■ **Task**:
What is needed is a single figure: how many lines of the records below contain the word "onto".

···

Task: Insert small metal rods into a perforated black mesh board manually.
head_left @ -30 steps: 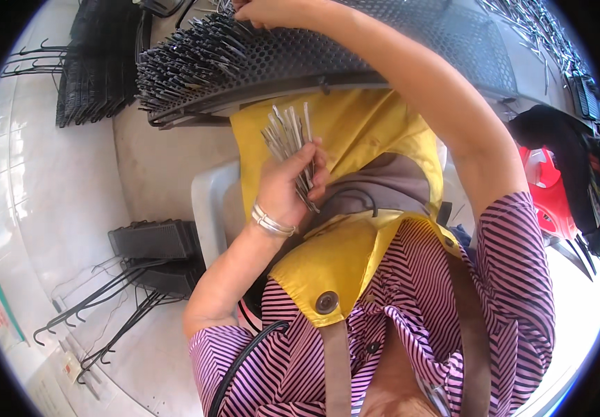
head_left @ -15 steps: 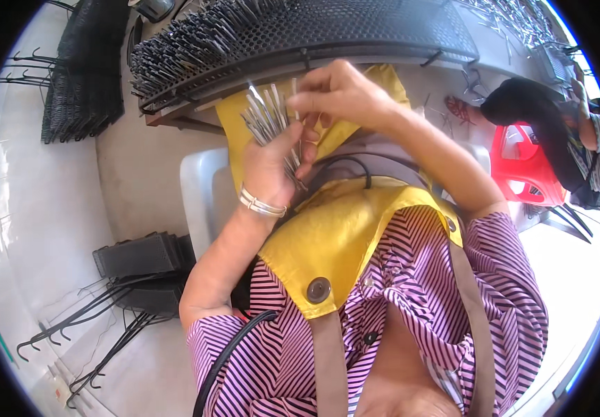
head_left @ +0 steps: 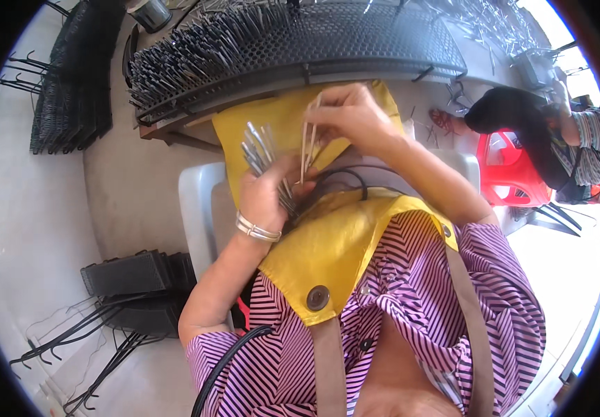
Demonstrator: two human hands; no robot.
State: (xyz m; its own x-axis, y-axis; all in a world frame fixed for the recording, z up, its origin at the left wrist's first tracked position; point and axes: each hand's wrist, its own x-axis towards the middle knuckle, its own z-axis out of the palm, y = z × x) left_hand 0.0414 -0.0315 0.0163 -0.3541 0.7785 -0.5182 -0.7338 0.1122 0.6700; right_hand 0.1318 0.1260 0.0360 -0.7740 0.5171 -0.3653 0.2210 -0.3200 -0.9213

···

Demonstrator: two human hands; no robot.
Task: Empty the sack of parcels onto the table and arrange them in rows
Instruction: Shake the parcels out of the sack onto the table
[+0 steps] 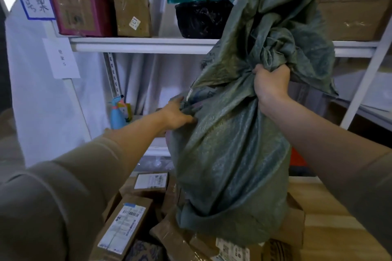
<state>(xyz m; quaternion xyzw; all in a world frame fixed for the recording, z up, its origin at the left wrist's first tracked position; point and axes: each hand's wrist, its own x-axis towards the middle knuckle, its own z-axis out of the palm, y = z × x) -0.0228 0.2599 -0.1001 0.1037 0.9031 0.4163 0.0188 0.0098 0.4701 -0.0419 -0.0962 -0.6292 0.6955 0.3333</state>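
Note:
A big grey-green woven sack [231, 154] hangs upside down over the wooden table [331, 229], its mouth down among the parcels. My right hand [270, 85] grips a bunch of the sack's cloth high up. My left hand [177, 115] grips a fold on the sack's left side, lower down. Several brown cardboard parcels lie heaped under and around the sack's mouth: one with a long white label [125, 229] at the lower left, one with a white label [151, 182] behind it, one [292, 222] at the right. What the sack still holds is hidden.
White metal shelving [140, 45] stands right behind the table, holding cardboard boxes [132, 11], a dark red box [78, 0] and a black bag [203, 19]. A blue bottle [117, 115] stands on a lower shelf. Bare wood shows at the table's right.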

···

■ **Task answer**:
2